Since the cpu always accesses a full cache line (64 bytes) at a time, you might as well search the entire cache line (it’s practically free once the data is on-cpu). So I’d like to try a ‘binary’ search that tests all the values in the ‘middle cache line’ and then chooses to go left or right if none match. You can do the cache line search as a single 512bit simd instruction. A cache line is 64 bytes (or 32 16-bit integers); such a search might well be almost 32 times faster than simple binary search; at least it’ll do 32x less memory accesses, which will dominate in most realistic programs.
Searching the upper cache lines in your binary search tree (sorted vector) for your target is unlikely to yield results.
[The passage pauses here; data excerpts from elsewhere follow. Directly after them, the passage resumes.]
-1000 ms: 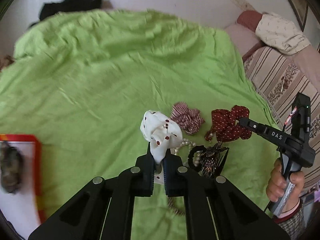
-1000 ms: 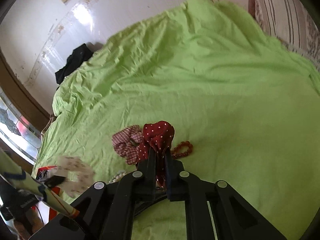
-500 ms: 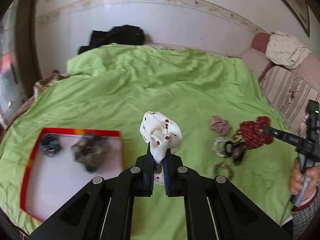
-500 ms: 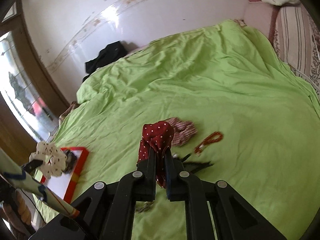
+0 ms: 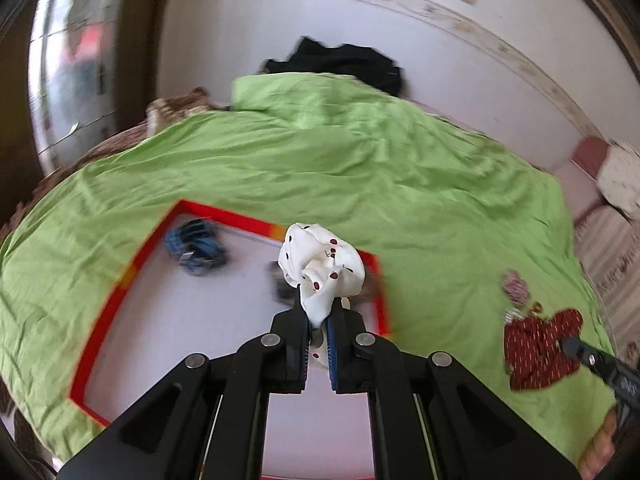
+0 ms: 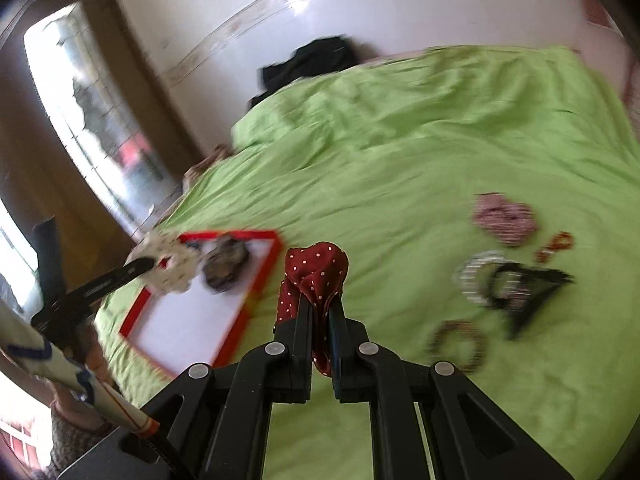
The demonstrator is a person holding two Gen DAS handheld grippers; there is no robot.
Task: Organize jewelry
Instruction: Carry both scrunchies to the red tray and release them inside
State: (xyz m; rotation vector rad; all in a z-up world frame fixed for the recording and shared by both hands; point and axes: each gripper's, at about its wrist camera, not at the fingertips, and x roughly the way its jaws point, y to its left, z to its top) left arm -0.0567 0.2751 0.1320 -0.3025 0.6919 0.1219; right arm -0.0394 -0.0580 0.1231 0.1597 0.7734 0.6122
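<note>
My left gripper [image 5: 319,312] is shut on a white scrunchie with dark red dots [image 5: 322,266] and holds it above the red-rimmed white tray [image 5: 120,292]. A blue hair piece [image 5: 198,246] and a dark one, partly hidden behind the scrunchie, lie in the tray. My right gripper [image 6: 320,312] is shut on a dark red scrunchie with white dots [image 6: 314,270], held above the green sheet to the right of the tray [image 6: 264,280]. In the right wrist view the white scrunchie [image 6: 170,262] hangs over the tray's far left corner.
A pink striped scrunchie [image 6: 504,218], an orange bead string [image 6: 554,246], a pearl bracelet [image 6: 474,276], a black clip [image 6: 524,292] and a brown bracelet [image 6: 456,344] lie on the green sheet [image 6: 400,160]. Black clothing [image 5: 340,62] lies by the wall. A window is at left.
Both grippers have swung left with their scrunchies, from over the jewelry pile towards the tray. The left one is now above the tray; the right one is beside it.
</note>
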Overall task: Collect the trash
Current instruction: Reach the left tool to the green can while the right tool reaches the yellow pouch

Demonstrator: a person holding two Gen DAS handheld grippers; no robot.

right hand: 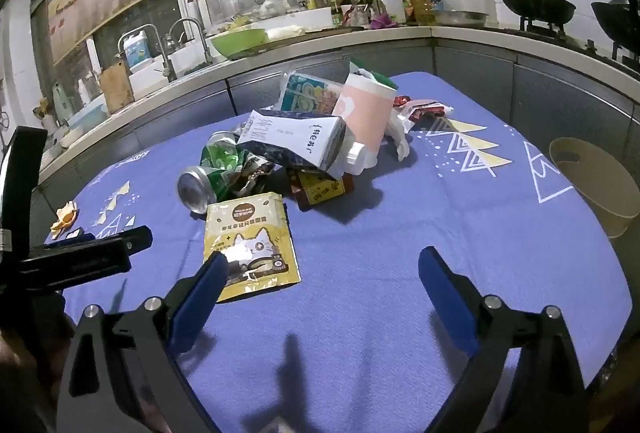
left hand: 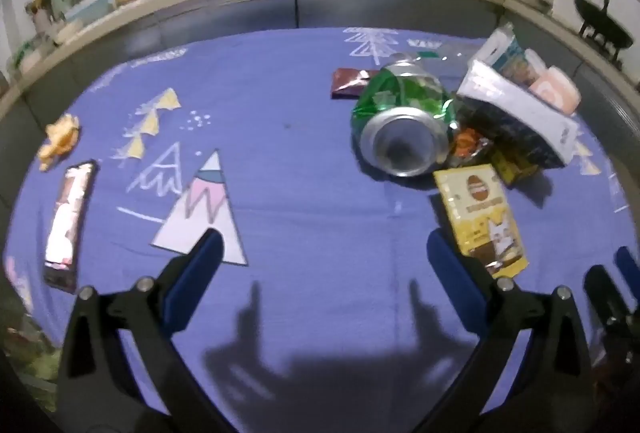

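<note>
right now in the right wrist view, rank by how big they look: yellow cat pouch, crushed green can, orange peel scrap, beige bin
1. yellow cat pouch, though it lies nearest the camera
2. beige bin, partly cut off at the frame edge, so unsure against the pouch
3. crushed green can
4. orange peel scrap, clearly smallest

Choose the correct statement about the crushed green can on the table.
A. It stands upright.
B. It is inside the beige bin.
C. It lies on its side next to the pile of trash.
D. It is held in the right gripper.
C: the green can lies on its side against the crumpled carton, on the blue cloth.
</note>
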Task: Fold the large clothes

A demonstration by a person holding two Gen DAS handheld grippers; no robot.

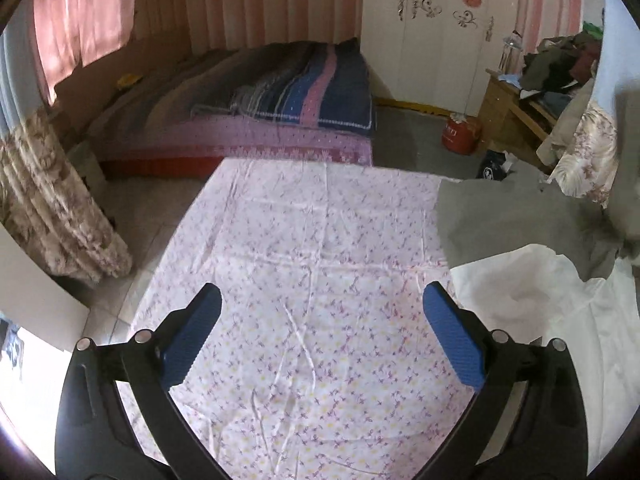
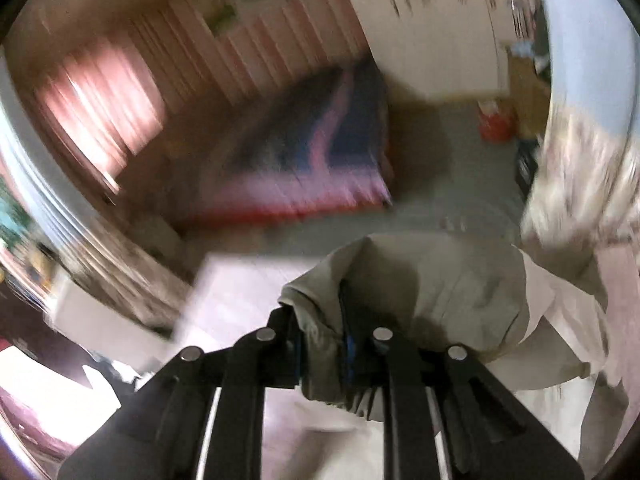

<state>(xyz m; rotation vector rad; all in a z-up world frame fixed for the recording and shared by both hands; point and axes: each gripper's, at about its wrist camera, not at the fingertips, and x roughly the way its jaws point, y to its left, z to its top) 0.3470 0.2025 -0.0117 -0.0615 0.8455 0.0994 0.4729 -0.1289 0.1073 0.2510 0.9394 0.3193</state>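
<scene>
The left gripper (image 1: 322, 308) points down with its blue pads (image 1: 192, 336) wide apart and nothing between them. The right gripper (image 2: 324, 320) pinches cloth tight.

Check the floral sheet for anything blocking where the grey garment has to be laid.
Nothing visible blocks it. The floral sheet lies bare ahead of the open left gripper; the right gripper is shut on the grey garment at the sheet's right side.

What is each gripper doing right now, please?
Left gripper: open, empty, above the floral sheet.
Right gripper: shut on the grey garment.
</scene>
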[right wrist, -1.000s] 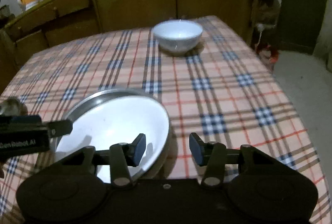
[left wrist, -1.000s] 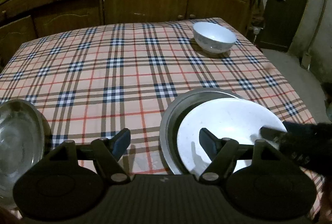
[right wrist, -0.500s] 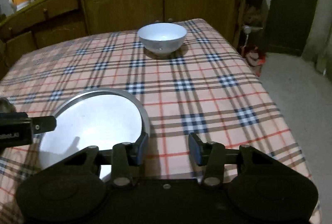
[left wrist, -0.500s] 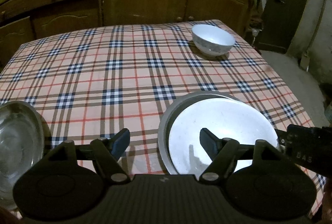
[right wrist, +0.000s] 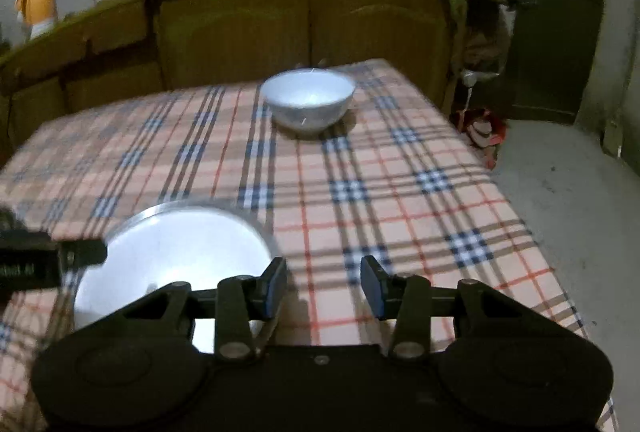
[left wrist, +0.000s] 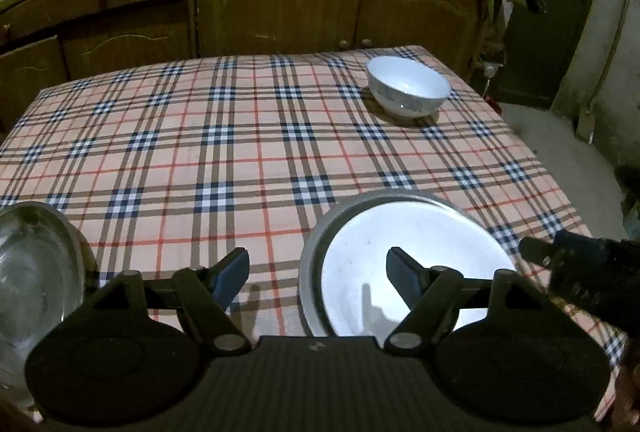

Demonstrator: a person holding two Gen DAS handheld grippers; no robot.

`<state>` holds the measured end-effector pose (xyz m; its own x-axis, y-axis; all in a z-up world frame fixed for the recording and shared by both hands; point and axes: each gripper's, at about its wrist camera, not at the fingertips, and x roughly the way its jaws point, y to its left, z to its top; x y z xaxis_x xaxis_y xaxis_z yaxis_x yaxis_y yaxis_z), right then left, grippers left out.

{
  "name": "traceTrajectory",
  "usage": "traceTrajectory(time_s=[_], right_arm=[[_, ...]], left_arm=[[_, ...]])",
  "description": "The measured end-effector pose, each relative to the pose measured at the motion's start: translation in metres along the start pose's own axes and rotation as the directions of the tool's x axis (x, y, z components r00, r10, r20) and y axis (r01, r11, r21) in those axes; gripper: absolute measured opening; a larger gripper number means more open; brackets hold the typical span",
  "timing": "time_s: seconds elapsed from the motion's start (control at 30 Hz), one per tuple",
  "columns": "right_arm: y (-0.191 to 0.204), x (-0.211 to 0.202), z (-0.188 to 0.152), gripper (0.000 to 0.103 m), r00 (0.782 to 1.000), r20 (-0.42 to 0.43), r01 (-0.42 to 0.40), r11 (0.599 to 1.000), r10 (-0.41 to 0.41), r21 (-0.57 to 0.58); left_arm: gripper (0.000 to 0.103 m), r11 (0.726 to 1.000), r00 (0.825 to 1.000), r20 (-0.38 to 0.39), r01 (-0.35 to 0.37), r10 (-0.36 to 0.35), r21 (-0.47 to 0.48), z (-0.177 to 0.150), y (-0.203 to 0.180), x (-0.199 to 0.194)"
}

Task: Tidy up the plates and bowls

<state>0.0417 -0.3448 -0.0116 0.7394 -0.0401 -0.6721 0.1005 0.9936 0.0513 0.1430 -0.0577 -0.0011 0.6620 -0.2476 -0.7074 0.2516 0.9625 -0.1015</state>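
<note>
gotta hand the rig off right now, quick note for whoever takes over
Left gripper: jaws opening, nothing between them, poised over the near edge of the metal plates.
Right gripper: open, empty, just right of those plates.
Done: a white-faced plate lies nested in a grey metal one.
Left: white bowl stands alone at the far right of the table; a metal bowl sits at the near left edge. Neither is sorted yet.

The right gripper [right wrist: 323,282] hangs open over the plaid tablecloth [right wrist: 400,191], beside stacked plates [right wrist: 172,256]; a white bowl [right wrist: 308,101] sits beyond.
</note>
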Motion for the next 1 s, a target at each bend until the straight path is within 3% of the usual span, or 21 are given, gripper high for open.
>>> traceTrajectory(time_s=[0.33, 0.57, 1.0], right_arm=[[-0.032, 0.003, 0.025, 0.057, 0.995, 0.043, -0.091, 0.991, 0.087, 0.101], [-0.046, 0.013, 0.041, 0.059, 0.993, 0.059, -0.111, 0.987, 0.104, 0.12], [-0.063, 0.052, 0.089, 0.06, 0.988, 0.095, -0.13, 0.984, 0.118, 0.125]], left_arm=[[0.08, 1.0, 1.0, 0.03, -0.006, 0.006, -0.003, 0.033, 0.005, 0.002], [0.081, 1.0, 0.999, 0.03, -0.026, 0.026, 0.003, 0.056, 0.008, 0.013], [0.081, 0.994, 1.0, 0.03, -0.008, 0.005, 0.105, 0.104, -0.022, 0.06]])
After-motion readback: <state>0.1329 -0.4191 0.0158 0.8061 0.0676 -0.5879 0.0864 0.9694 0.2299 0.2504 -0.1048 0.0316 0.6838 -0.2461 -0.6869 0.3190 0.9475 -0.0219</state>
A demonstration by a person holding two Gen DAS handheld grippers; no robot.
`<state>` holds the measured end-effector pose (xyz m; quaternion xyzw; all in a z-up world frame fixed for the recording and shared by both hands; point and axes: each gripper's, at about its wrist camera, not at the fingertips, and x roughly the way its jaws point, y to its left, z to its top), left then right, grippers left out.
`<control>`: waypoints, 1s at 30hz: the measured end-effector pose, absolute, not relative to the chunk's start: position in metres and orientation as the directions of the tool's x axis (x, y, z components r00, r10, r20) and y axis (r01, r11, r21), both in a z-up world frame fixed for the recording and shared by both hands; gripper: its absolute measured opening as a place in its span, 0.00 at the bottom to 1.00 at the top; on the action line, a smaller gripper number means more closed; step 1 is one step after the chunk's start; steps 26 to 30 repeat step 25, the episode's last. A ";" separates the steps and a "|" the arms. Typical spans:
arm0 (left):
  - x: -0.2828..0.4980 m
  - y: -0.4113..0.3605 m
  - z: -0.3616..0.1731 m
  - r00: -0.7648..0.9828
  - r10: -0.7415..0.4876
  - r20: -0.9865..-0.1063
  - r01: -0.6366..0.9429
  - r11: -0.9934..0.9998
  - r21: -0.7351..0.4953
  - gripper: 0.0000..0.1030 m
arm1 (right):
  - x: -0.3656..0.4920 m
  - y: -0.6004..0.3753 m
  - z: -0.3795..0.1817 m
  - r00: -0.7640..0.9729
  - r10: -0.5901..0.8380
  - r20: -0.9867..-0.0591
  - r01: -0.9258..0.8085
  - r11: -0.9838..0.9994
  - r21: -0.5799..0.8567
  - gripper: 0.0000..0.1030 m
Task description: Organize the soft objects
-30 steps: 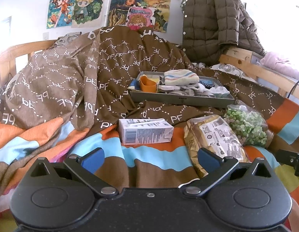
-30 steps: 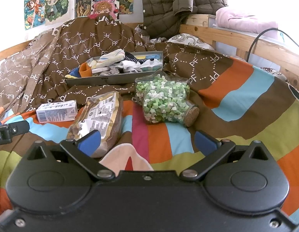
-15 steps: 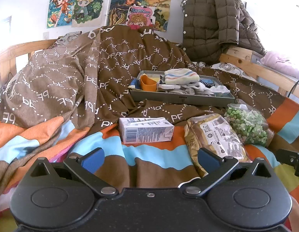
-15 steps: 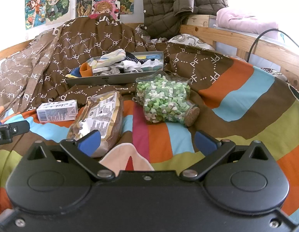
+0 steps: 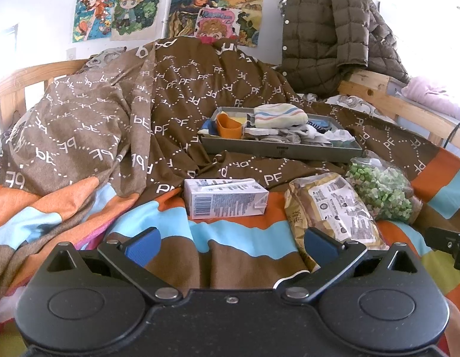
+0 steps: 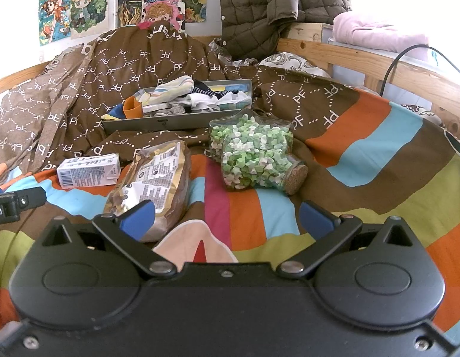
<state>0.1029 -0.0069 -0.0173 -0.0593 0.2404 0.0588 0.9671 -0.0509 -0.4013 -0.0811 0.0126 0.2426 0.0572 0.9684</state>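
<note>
- Holding my left gripper (image 5: pixel 231 245) spread wide and empty, low over the striped bedspread (image 5: pixel 176 238).
- Ahead I see a carton (image 5: pixel 225 197) lying on its side, long axis left-right.
- Next, a bread bag (image 5: pixel 331 211) lies lengthwise away from me.
- A corked jar (image 6: pixel 253 151) of green paper bits lies tipped, cork toward the right.
- Behind, the grey tray (image 5: pixel 277 148) holds heaped socks (image 5: pixel 279 116) and an orange cup (image 5: pixel 228 126).
- My right gripper (image 6: pixel 227 223) hangs agape, grasping nothing.
</note>
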 end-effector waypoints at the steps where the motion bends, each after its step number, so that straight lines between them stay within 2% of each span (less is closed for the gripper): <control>1: 0.102 -0.006 -0.017 0.878 0.083 -0.471 -0.145 0.985 -0.098 0.99 | -0.051 -0.401 -0.081 0.876 0.117 -0.469 -0.104 0.993 0.052 0.99; 5: 0.097 -0.006 -0.014 0.892 0.086 -0.445 -0.146 0.984 -0.104 0.99 | -0.051 -0.401 -0.081 0.875 0.117 -0.469 -0.105 0.993 0.052 0.99; 30: 0.095 -0.012 -0.011 0.898 0.069 -0.435 -0.117 0.990 -0.083 0.99 | -0.050 -0.400 -0.085 0.873 0.123 -0.472 -0.117 0.992 0.043 0.99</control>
Instead you want to use the extra data in the line to shorten the search, which leads you to a B-Tree or B+tree.
For 4 byte keys and 4 byte child pointers (or indexes in to an array) your inner nodes would have 7 keys, 8 child pointers and 1 next pointer, completely filling a 64 byte cache-line and your tree depth for 1 million entries would go down from ~20 to ~7, the top few levels of which are likely to remain cache resident.
With some thought, it's possible to use SIMD on B-tree nodes to speed up the search within the node, but it's all very data dependent.
Binary searching a sorted array is isomorphic to a sorted binary tree with implicit child pointers.
It seems to me like there should be a sort order that stores the items as a fully-dense left-shifted binary tree from top-to-bottom (e.g. like the implicit heap in an in-place heap sort, but a binary search tree instead of a hea). Is there a name for this? Does it show any performance wins in practice?
There's Eytzinger order: https://algorithmica.org/en/eytzinger
Thanks for that name; that's the exact layout I was considering.
See also https://arxiv.org/abs/1509.05053